October cyberattack leaked data of 14.7 million people, mortgage giant Mr. Cooper says

One of the largest mortgage loan servicers in the U.S. said the information of nearly 14.7 million people was leaked during a previously reported cyberattack in October.

Mr. Cooper — which says it has more than 4.3 million customers and manages a servicing portfolio of $937 billion — filed breach notification documents with regulators in Maine and California on Friday.

“Through our investigation, we determined that there was unauthorized access to certain of our systems between October 30, 2023 and November 1, 2023. During this period, we identified that files containing personal information were obtained by an unauthorized party,” the company said.

“The personal information in the impacted files included your name, address, phone number, Social Security number, date of birth, bank account number.”

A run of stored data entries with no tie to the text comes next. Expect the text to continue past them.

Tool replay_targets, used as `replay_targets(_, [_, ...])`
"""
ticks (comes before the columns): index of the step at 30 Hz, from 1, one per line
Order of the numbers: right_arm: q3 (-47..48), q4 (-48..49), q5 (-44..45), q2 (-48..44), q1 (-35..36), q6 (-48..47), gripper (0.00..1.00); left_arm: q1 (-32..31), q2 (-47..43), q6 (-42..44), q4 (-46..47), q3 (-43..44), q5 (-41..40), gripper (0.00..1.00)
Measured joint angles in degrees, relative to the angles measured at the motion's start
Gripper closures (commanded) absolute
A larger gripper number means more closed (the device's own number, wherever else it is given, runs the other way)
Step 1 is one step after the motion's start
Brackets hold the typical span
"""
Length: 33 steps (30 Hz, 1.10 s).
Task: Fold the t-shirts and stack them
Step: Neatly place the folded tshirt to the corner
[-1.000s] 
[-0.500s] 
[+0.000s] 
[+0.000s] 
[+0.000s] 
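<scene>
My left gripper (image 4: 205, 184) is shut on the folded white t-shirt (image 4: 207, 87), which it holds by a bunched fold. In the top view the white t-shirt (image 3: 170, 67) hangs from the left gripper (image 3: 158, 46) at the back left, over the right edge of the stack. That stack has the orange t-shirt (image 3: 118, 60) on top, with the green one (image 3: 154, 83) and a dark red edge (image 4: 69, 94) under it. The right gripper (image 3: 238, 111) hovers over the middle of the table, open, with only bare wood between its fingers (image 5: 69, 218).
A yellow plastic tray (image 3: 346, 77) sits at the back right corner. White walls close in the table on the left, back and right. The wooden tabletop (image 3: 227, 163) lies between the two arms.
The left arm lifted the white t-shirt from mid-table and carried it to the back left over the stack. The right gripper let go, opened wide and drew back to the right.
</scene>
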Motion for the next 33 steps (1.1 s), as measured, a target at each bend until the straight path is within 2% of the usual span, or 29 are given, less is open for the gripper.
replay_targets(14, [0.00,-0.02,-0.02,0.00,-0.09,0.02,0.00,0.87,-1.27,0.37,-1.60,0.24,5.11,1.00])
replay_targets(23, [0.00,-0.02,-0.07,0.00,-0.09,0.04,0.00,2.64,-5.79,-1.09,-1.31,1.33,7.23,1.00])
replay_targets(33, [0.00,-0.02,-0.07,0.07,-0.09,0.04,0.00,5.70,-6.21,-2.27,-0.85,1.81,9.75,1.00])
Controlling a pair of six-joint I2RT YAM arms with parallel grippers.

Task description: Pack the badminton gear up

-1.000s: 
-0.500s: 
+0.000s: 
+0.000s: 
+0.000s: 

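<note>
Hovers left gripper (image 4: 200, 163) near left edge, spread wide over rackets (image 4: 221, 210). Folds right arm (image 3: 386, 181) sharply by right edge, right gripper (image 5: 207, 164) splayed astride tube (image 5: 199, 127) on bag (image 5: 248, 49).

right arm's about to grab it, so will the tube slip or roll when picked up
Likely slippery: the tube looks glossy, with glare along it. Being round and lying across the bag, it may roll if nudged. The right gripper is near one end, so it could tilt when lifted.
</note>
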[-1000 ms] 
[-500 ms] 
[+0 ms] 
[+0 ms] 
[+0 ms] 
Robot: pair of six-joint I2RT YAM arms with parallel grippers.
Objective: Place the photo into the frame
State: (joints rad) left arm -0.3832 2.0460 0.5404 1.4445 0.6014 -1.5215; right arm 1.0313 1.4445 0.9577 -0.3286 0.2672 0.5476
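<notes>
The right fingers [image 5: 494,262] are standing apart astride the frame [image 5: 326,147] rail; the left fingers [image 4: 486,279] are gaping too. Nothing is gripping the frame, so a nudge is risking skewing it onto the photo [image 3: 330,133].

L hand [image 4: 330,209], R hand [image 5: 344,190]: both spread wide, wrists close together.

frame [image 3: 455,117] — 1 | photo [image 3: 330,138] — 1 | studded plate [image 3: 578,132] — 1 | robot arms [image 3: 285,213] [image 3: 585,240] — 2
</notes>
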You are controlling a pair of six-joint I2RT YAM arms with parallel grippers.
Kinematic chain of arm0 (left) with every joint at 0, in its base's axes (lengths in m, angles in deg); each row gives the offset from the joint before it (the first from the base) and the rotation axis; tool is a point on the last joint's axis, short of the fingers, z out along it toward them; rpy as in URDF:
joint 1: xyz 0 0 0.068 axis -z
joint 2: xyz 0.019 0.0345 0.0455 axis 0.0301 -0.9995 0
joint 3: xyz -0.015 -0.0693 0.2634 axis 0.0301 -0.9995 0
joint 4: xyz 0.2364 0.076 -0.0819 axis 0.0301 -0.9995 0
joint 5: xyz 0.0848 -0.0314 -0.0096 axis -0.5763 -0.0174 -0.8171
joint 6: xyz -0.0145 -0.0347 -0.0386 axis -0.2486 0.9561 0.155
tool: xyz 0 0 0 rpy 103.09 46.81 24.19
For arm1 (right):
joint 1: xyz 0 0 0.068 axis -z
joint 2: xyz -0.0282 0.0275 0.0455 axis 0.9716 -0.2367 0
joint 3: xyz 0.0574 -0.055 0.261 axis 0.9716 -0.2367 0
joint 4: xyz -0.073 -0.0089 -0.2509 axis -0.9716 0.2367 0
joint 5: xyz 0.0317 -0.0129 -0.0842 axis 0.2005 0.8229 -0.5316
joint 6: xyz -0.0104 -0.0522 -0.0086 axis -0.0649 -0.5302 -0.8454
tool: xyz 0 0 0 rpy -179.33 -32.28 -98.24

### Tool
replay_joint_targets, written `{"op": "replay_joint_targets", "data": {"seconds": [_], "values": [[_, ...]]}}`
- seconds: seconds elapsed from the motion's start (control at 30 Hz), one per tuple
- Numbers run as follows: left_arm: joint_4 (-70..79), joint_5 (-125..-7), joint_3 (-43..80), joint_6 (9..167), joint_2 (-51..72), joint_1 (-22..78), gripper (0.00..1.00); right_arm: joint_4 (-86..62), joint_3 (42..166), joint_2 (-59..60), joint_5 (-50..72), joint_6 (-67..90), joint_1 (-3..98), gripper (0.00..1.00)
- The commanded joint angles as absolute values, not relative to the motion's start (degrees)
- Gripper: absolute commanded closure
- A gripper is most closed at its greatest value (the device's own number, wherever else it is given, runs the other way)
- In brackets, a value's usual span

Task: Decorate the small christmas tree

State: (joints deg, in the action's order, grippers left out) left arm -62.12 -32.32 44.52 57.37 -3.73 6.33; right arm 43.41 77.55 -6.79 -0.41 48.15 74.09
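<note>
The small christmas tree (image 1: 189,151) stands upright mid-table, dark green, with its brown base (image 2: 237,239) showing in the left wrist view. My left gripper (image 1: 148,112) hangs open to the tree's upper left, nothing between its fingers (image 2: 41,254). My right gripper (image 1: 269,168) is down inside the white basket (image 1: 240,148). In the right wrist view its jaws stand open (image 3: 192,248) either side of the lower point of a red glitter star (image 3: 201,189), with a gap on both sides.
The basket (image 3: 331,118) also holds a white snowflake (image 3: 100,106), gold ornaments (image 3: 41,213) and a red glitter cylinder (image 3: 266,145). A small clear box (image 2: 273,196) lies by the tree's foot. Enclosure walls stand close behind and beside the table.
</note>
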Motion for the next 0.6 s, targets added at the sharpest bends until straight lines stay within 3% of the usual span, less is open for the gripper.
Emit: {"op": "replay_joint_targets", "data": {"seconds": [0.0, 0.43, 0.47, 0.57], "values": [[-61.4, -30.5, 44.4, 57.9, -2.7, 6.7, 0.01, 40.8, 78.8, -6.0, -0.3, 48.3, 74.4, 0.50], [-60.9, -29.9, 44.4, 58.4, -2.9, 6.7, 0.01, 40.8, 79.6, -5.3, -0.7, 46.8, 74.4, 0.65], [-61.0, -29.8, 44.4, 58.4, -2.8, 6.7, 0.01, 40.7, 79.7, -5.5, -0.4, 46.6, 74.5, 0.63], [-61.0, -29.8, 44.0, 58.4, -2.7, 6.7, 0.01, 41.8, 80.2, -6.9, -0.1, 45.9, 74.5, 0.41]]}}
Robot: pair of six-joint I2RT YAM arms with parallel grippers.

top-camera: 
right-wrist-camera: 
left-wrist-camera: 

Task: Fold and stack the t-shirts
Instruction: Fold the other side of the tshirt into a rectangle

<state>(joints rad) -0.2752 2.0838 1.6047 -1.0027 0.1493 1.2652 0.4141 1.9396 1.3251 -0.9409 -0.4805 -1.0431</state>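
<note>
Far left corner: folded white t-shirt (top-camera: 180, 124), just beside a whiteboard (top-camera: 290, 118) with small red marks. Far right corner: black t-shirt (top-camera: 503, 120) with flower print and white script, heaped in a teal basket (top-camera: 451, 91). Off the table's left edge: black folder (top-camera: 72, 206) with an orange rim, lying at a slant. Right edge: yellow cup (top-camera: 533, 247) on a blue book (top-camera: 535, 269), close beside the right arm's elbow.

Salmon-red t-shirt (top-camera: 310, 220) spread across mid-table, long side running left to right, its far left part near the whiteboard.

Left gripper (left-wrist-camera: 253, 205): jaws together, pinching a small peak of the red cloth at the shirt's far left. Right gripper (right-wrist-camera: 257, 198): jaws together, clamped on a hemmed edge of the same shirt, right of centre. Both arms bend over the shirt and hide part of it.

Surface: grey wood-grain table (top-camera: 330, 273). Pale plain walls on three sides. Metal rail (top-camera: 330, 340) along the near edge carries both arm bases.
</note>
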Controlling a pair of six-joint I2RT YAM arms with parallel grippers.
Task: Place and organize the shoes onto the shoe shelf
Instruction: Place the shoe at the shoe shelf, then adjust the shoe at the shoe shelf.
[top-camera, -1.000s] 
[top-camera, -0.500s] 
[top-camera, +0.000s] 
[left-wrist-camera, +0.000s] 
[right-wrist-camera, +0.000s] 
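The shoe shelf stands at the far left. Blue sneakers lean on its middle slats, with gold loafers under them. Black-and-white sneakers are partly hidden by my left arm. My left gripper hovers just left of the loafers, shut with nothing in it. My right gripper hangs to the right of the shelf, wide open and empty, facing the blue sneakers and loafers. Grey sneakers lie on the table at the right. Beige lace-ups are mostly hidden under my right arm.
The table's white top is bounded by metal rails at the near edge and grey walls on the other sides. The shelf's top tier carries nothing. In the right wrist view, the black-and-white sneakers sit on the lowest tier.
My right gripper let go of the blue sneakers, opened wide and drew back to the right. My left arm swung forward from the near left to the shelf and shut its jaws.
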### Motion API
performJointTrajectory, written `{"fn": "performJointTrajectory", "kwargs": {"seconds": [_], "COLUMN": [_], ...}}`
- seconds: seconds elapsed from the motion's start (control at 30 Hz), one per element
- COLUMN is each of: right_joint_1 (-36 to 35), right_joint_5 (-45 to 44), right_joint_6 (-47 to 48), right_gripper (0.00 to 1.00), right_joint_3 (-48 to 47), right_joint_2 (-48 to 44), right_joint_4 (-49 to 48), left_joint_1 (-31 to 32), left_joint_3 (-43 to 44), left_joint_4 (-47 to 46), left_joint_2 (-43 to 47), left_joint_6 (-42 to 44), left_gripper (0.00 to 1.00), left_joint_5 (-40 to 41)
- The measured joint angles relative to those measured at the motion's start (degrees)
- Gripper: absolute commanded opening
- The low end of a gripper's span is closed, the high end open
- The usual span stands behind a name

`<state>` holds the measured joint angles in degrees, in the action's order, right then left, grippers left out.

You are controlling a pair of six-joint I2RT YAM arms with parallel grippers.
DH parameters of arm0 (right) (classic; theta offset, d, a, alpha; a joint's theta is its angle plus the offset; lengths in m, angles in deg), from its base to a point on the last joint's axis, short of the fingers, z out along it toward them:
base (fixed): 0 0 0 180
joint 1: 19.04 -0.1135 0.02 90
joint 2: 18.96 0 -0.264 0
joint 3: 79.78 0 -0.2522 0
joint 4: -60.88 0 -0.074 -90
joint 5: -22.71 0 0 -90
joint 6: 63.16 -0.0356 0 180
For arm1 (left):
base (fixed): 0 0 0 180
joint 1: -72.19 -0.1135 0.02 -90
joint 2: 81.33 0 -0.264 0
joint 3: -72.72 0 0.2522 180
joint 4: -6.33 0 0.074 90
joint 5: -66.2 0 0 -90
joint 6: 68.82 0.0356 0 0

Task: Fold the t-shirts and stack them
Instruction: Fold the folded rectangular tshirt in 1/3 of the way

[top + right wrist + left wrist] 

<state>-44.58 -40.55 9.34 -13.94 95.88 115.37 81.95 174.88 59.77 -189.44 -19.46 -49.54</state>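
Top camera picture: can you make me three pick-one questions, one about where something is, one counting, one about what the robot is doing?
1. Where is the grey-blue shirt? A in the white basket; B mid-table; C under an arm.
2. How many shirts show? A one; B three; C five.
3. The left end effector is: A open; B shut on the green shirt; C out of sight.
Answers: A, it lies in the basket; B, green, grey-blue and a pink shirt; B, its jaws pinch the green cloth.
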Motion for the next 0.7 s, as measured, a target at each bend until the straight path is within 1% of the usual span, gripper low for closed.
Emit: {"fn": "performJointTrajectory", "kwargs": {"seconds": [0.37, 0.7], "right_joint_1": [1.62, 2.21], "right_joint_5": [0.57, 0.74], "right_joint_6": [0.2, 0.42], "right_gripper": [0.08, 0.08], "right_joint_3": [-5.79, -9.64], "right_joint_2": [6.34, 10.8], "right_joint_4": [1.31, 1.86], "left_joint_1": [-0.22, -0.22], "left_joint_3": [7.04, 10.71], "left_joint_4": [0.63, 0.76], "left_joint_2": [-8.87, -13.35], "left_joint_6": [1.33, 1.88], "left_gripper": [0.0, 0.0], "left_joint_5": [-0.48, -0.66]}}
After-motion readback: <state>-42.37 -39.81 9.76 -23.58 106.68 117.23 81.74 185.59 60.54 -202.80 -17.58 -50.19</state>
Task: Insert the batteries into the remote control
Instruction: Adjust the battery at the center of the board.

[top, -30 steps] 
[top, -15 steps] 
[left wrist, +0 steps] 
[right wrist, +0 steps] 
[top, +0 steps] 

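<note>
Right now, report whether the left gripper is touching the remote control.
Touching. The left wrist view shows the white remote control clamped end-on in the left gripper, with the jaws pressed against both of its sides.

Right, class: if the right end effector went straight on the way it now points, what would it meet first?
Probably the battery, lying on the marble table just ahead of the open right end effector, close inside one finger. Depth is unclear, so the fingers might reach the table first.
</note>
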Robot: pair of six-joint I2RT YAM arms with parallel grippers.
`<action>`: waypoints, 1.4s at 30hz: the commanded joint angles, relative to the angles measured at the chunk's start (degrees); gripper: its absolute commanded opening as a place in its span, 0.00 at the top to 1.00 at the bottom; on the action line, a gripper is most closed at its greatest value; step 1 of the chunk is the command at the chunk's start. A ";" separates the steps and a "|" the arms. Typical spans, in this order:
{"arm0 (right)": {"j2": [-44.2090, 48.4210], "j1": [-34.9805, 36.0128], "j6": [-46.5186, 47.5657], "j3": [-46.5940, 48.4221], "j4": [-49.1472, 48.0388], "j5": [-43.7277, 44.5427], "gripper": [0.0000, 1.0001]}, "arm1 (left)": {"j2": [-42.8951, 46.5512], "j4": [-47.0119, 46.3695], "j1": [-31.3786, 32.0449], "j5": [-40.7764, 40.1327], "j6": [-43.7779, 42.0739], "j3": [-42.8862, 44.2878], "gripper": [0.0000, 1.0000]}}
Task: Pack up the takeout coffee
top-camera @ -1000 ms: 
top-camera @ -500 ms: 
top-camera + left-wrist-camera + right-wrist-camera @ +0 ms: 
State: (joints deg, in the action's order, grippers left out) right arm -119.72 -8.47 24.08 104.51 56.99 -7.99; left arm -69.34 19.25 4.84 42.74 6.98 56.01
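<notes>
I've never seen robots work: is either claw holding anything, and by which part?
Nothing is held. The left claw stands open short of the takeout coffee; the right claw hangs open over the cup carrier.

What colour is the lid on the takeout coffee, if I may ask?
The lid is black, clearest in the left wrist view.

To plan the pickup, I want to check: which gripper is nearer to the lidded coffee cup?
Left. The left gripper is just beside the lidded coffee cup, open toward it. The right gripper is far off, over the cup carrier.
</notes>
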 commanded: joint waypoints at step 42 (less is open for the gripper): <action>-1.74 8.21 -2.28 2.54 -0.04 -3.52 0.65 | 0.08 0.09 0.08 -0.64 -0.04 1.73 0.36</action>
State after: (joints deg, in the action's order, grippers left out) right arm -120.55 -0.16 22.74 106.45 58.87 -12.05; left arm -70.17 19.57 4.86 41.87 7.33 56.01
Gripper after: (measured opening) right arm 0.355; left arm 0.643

The data accessed may have been from:

• Anyone whose mortgage was acquired or serviced by Nationstar Mortgage or Centex Home Equity.
• Anyone whose mortgage is or was serviced by a sister brand of Mr. Cooper.
• Anyone who Mr. Cooper may be or previously was the servicing partner of your mortgage company.
• If you previously applied for a home loan with Mr. Cooper.

The company said it contacted law enforcement and hired cybersecurity experts after discovering “suspicious activity in certain network systems.”

The company did not say if it was a ransomware attack, nor did it respond to requests for comment. The company has not shown up on any ransomware leak sites. Officials noted that they “made the decision to shut down our systems to contain the incident and in an effort to protect our customers’ information.”

They are monitoring the dark web and have not seen evidence that the data stolen from their platforms has been shared or published. Victims are offered two years of credit monitoring protections and a call line was created for this with questions.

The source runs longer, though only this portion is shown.